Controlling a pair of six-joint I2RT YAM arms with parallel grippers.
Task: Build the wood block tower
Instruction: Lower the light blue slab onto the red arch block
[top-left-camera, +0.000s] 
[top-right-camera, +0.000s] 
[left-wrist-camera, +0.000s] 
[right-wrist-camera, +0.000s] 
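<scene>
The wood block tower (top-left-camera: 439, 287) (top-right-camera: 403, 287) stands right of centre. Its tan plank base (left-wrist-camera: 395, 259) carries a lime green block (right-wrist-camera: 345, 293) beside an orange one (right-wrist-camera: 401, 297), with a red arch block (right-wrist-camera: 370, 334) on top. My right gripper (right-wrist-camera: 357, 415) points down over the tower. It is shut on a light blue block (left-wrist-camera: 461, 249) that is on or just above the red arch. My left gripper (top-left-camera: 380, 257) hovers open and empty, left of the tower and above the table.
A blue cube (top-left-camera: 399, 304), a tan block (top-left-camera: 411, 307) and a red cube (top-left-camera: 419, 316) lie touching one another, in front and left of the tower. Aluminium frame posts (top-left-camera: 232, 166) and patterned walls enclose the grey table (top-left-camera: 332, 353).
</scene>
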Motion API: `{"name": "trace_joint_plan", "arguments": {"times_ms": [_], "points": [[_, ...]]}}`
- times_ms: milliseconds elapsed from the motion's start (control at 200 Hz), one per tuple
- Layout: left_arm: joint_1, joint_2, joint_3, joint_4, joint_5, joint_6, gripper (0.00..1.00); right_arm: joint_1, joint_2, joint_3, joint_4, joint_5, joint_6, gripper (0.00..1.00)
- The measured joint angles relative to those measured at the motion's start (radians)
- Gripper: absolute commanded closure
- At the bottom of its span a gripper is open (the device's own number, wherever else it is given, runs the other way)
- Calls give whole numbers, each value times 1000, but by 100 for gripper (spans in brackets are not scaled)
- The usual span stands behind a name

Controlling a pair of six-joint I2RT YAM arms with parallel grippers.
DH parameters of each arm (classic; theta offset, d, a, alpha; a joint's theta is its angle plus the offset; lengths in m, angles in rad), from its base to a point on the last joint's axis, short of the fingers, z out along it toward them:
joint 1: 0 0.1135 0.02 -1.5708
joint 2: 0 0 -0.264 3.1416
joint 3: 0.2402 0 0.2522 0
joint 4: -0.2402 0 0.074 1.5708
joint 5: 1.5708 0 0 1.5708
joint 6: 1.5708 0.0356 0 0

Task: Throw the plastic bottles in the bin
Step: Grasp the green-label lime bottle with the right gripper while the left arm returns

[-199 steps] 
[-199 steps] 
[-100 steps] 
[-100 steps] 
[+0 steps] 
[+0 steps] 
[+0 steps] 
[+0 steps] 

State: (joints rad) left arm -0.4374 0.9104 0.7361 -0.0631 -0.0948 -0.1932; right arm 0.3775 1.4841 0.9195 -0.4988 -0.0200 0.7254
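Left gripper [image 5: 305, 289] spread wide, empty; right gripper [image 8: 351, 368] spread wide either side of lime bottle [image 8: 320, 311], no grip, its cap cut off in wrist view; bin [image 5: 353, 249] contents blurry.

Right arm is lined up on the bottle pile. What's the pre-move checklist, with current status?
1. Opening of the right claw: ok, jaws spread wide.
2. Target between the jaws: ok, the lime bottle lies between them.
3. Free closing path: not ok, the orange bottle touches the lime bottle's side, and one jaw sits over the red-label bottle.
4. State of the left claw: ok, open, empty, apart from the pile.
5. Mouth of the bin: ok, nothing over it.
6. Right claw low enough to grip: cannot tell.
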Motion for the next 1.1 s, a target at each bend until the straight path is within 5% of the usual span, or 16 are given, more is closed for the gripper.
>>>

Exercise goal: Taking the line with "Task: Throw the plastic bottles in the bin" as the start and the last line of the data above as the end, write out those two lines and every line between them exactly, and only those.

Output for this exercise:
Task: Throw the plastic bottles in the bin
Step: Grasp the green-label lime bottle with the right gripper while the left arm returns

[-199 steps] 
[-199 steps] 
[-100 steps] 
[-100 steps] 
[+0 steps] 
[+0 steps] 
[+0 steps] 
[+0 steps] 

State: (joints rad) left arm -0.4374 0.9104 0.7361 -0.0631 -0.0948 -0.1932; right arm 0.3775 1.4841 0.9195 -0.4988 -0.0200 0.7254
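Left gripper [image 5: 305, 289] spread wide, empty; right gripper [image 8: 351, 368] spread wide either side of lime bottle [image 8: 320, 311], no grip, its cap cut off in wrist view; bin [image 5: 353, 249] contents blurry.

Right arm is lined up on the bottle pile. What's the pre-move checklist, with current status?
1. Opening of the right claw: ok, jaws spread wide.
2. Target between the jaws: ok, the lime bottle lies between them.
3. Free closing path: not ok, the orange bottle touches the lime bottle's side, and one jaw sits over the red-label bottle.
4. State of the left claw: ok, open, empty, apart from the pile.
5. Mouth of the bin: ok, nothing over it.
6. Right claw low enough to grip: cannot tell.
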Motion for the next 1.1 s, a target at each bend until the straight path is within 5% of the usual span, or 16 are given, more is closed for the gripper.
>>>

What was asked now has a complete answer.